Problem statement
Beneath this line is the data. Output exactly the lines from the line with "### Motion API" to the line with "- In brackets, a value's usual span", both ends included, and nothing more.
+ + + + +
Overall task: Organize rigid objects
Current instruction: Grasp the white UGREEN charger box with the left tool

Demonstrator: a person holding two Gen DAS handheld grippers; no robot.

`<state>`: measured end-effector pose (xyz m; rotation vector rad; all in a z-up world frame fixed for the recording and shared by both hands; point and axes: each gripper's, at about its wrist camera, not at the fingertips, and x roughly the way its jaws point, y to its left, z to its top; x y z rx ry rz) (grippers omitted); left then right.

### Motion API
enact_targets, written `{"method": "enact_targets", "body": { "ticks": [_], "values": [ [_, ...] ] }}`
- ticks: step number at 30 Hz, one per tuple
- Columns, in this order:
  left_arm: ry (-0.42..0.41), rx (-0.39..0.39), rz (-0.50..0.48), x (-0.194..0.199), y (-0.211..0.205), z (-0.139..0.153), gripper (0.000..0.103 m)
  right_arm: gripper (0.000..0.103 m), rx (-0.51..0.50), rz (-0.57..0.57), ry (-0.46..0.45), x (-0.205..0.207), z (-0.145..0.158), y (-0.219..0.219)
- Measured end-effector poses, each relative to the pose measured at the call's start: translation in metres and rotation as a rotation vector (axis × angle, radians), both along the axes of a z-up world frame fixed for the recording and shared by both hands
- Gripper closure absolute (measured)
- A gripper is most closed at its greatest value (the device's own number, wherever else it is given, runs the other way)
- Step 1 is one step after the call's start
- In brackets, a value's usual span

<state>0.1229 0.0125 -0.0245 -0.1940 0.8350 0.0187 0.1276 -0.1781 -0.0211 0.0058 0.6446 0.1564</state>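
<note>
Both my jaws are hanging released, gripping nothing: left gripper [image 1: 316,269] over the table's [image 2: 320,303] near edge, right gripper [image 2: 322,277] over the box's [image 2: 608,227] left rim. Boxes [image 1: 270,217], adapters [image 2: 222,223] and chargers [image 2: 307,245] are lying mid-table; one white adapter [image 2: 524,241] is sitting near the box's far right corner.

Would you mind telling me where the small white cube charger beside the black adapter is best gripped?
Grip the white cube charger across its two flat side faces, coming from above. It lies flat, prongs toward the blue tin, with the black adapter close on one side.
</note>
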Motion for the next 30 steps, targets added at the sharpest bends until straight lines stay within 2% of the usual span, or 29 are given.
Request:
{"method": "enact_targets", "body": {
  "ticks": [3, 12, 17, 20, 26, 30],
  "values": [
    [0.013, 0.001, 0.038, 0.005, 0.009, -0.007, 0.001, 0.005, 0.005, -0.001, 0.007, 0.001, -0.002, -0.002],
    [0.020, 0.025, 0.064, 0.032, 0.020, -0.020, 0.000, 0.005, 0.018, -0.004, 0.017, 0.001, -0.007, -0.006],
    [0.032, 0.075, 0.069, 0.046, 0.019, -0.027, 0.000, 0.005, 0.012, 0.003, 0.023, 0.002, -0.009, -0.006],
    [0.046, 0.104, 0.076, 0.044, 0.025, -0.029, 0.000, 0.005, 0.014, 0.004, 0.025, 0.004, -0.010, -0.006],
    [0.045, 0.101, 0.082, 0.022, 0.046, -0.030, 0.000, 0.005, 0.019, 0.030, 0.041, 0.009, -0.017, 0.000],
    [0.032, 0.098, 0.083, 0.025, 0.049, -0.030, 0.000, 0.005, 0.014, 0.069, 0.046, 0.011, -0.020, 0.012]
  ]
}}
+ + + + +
Result below
### Motion API
enact_targets, written `{"method": "enact_targets", "body": { "ticks": [_], "values": [ [_, ...] ] }}`
- ticks: step number at 30 Hz, one per tuple
- Columns, in this order:
  left_arm: ry (-0.42..0.41), rx (-0.39..0.39), rz (-0.50..0.48), x (-0.194..0.199), y (-0.211..0.205), z (-0.139..0.153), gripper (0.000..0.103 m)
  right_arm: gripper (0.000..0.103 m), rx (-0.51..0.50), rz (-0.57..0.57), ry (-0.46..0.45), x (-0.205..0.207), z (-0.145..0.158), y (-0.219..0.219)
- Measured end-effector poses, each relative to the pose measured at the call's start: translation in metres and rotation as a rotation vector (axis × angle, radians), both along the axes of a z-up world frame fixed for the recording and shared by both hands
- Gripper closure absolute (measured)
- A gripper is most closed at its greatest value (the device's own number, wherever else it is given, runs the other way)
- Step 1 is one step after the call's start
- In brackets, a value's usual span

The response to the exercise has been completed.